SEATTLE — Navajo the cat has not fully adjusted to his new home. You would think enough time has passed — his human family (Nick Abbott; Ali Milne; and their college-graduate son, Joe) moved to this lovely bluff setting five years ago — but perhaps not quite enough distance.
“We knew we were looking to downsize and wanted a one-level, forever house, and we knew we wanted to stay in Innis Arden,” says Ali. “We moved here from 1.5 miles away. Our cat keeps going back — through ‘Coyoteville,’ through ravines — and I’ve got to go get him. It was really cute for the first four years.”
Silly kitty.
His family’s current home, built in 1956 and newly enhanced by a delightful 300-square-foot addition and remodel, just oozes cool-cat habitat.
It took some work.
“There had been two owners — the last one for 50 years,” says Nick. “It was the original 1950s kitchen and appliances. The master bath looked like a museum. We did the initial work on the bathroom and kitchen, and then the fireplace.”
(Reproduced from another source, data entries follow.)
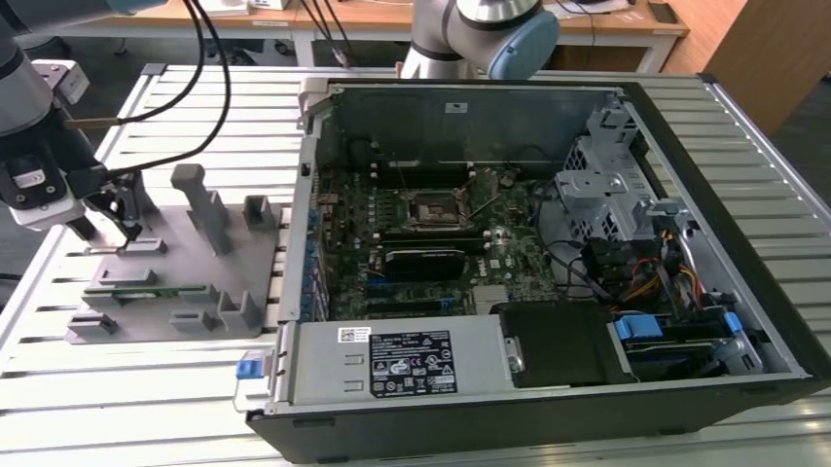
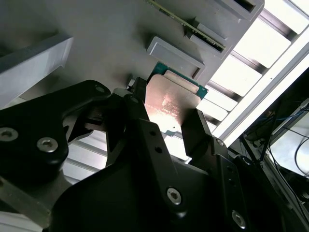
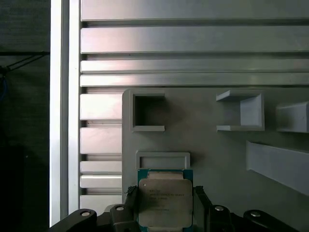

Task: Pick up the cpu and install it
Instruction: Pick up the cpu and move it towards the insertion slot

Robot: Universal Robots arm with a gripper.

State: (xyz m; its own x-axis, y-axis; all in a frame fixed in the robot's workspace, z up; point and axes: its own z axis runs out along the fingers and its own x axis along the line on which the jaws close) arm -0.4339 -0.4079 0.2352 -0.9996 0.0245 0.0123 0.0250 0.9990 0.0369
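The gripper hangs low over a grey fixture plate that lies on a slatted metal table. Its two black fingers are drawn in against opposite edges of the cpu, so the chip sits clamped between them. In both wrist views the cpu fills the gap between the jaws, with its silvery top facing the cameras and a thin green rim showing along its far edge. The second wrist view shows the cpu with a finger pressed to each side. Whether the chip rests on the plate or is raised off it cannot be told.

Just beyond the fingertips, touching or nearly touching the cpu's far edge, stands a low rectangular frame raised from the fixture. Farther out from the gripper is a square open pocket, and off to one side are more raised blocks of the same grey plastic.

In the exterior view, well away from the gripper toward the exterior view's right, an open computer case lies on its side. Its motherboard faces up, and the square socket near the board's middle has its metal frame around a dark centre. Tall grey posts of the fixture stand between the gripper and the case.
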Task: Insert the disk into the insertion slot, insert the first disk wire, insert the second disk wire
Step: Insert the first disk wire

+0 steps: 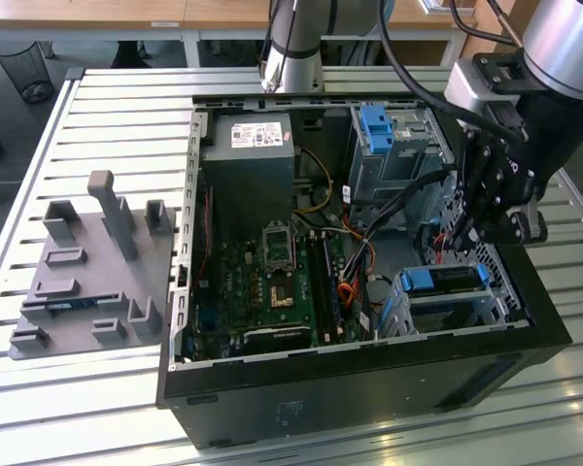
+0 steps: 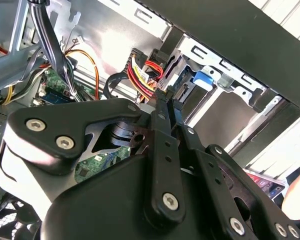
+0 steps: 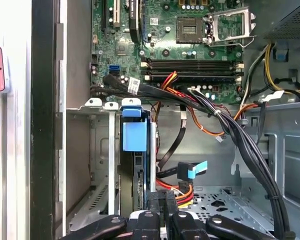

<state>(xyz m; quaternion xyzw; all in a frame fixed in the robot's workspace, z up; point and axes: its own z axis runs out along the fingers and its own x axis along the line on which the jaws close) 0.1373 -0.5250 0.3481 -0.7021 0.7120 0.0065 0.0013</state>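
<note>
where the slatted metal table (image 1: 107, 107) meets the room behind, a wire bin (image 1: 24, 68) stands at the exterior view's left. next comes a grey fixture block (image 1: 87, 282), then the open computer case (image 1: 369, 374). further right the disk (image 1: 445, 280) sits in the insertion slot (image 1: 437, 313), the gripper (image 1: 469, 231) just above it. the first wrist view adds a loose blue-tipped cable (image 3: 194, 170) beside the disk. the second wrist view shows the claw drawn shut near red and yellow wires (image 2: 142, 75), possibly pinching something.

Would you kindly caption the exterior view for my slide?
The tool poised above the disk, already seated in the insertion slot.
</note>
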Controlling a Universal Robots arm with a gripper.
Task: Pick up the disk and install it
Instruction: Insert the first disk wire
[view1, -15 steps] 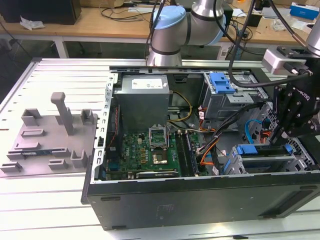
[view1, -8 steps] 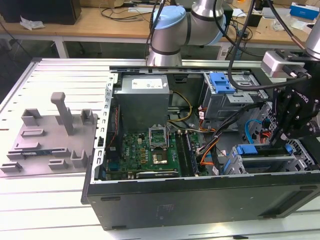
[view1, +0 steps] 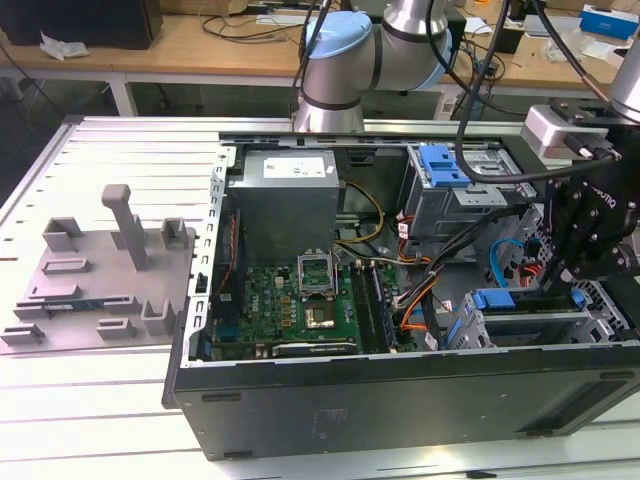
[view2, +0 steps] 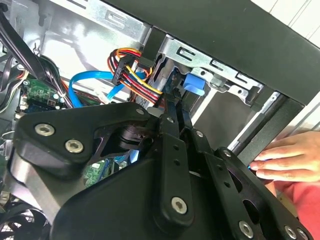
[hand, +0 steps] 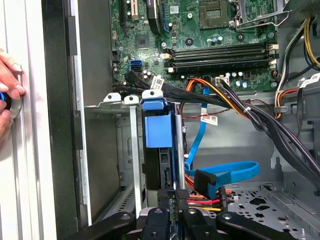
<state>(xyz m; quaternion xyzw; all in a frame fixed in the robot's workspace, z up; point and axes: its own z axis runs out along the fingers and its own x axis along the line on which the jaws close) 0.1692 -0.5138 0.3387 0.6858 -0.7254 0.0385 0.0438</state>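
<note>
The disk (hand: 159, 130) stands on edge in the drive bay at the case's front corner, with its blue caddy tab on top. In the exterior view the disk (view1: 495, 298) sits in the lower bay toward the exterior view's right. My gripper (hand: 175, 196) reaches in at the disk's near end with its two black fingers drawn close together on that edge. In the second wrist view the fingertips (view2: 172, 107) meet just short of the blue tab (view2: 192, 82). The black gripper (view1: 548, 290) hangs over that bay in the exterior view.
Bundles of black and coloured cables (hand: 225, 95) and a blue data cable (hand: 225, 172) run beside the bay. The motherboard (view1: 300, 300), power supply (view1: 290, 200) and a silver cage with a blue latch (view1: 445, 165) fill the case. A person's hand (hand: 7, 85) rests outside the case wall. A grey fixture (view1: 100, 270) lies toward the exterior view's left.
</note>
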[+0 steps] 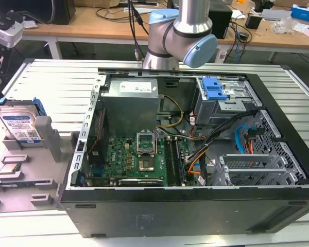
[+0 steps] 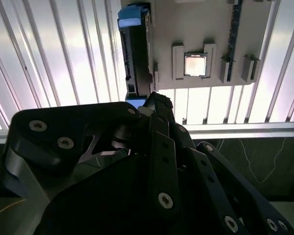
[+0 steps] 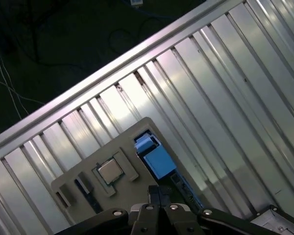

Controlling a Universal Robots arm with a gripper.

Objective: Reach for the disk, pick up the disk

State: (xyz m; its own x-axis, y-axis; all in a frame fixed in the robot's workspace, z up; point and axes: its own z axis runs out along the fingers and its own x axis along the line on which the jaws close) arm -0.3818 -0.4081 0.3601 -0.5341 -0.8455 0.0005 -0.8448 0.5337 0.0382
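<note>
Ribbed metal table (image 1: pixel 46 82) — glossy; disk (image 1: pixel 20 128) silvery metal, its edging seemingly blue plastic

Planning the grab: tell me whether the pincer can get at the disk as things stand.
Probably yes. In the second wrist view the pincer hangs near the disk, which stands on edge in the grey holder with nothing between them. The CPU chip sits apart beside it.

One disk (image 1: pixel 19 126); one CPU chip (image 1: pixel 11 169); one computer case (image 1: pixel 185 211)
</note>
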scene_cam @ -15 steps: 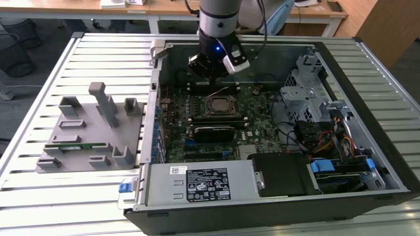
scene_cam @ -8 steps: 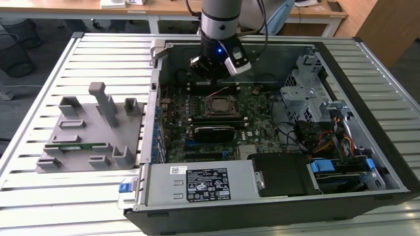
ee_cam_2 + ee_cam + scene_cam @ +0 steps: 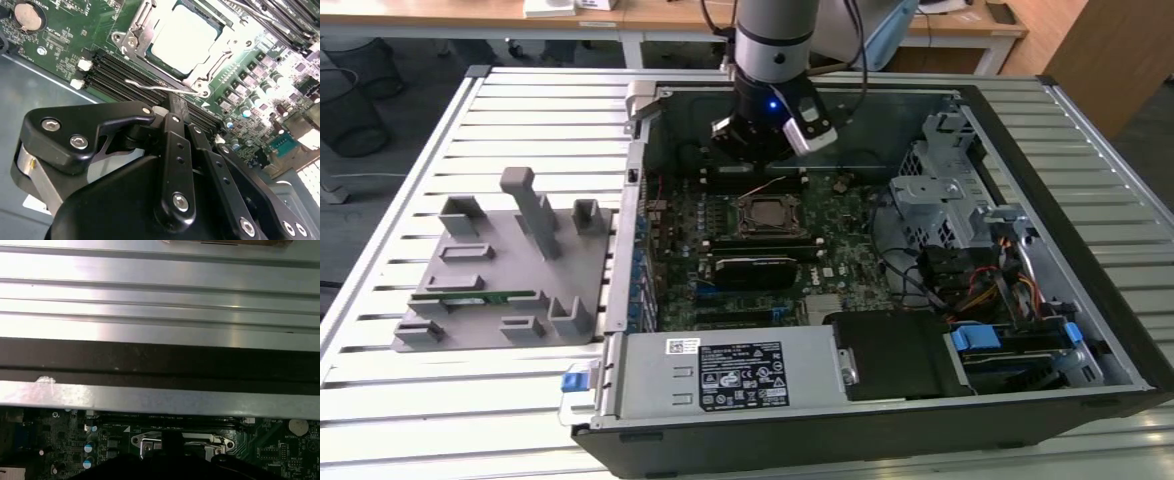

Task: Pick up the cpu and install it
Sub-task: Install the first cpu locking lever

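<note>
Arm: reaches down into the open computer case [image 3: 1067, 330] at upper centre of the exterior view.
Gripper [image 3: 172, 107]: fingers drawn together, nothing between them, tip just beside the socket's wire lever [image 3: 160, 86] in the second wrist view.
Cpu [image 3: 182, 37]: silvery square seated in the socket frame [image 3: 131, 42], upper centre of the second wrist view.
Motherboard [image 3: 841, 225]: green, centre of the exterior view.
Grey holder tray [image 3: 467, 300]: on the slatted table [image 3: 400, 400], left of the exterior view.

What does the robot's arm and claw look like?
The arm is a round silver-grey tube with a black band and black cables beside it. Its wrist is black with a small blue light. The gripper is glossy black, built of jointed bars with silver screws.
</note>
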Motion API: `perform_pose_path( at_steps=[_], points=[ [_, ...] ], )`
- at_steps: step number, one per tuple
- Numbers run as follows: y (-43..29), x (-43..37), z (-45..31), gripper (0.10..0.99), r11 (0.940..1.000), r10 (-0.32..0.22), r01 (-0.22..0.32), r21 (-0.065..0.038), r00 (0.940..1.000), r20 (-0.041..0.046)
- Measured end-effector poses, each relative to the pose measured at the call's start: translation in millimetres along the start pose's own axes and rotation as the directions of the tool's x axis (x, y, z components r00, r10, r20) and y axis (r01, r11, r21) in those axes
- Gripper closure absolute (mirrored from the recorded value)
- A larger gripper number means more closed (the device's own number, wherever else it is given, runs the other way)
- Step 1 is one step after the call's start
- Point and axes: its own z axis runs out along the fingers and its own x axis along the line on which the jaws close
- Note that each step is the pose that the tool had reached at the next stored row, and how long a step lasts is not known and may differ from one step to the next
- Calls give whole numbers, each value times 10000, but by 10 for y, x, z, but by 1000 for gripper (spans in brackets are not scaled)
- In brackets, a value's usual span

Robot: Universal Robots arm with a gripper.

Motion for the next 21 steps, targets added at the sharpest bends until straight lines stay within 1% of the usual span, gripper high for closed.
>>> perform_pose_path(
  at_steps=[7,15,21],
  points=[
    [-3,-45,20,980,10000,-50,50,1,10000,-5],
    [11,-120,33,980,10000,-58,58,-3,10000,-4],
    [12,-130,39,980,9995,-328,328,0,9995,-30]
  ],
)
Nick and Ali are both research scientists (he’s an equity research analyst for Wells Fargo, and she teaches middle-school science). For the big stuff, they called in the pros: architect Curtis McGuire, the team at Claddagh Construction and structural engineer Gary MacKenzie of Swenson Say Faget, who beautifully brought Nick and Ali’s midcentury modern home into an enlightened more-modern era.
“The addition itself is situated to open up their existing home to the yard, the spectacular views and the morning-through-evening daylight,” McGuire says. “Another important part of the project scope was the reorientation of the garage, which allowed for a cool entry approach and landscape design to the front door.”
New windows went in. A wall came down. A new metal roof sprouted new solar panels. And every single thing in the entire addition adds up to awesome:
— Nick the family cook designed the “simple kitchen” with Ikea, siting the induction cooktop so he can Sound-gaze while he sautés.
— To help support the quartz countertop, Ali says, McGuire sketched the perfect “Why don’t you do this?” solution on a napkin: integrated vertical wine racks on the end — one side for whites, one side for reds.
— Ali selected a joyful palette of “just a few carefully curated colors,” Nick says (glistening white cabinetry, extra-cheerful aqua subway tiles, brilliant orangy bar stools and dining chairs), and a couple of fantastic patterns (diamond tiles on the dining-area fireplace, in consultation with Elizabeth Anderson Interiors, and wallpaper in the sitting room happily reminiscent of a Technicolor “off-the-air” screen saver from the golden age of television). “I had picked that wallpaper and knew it’d go somewhere in our house, sometime,” Ali says. “We did that in one afternoon. (Nick) only swore at me once — no, make that twice.”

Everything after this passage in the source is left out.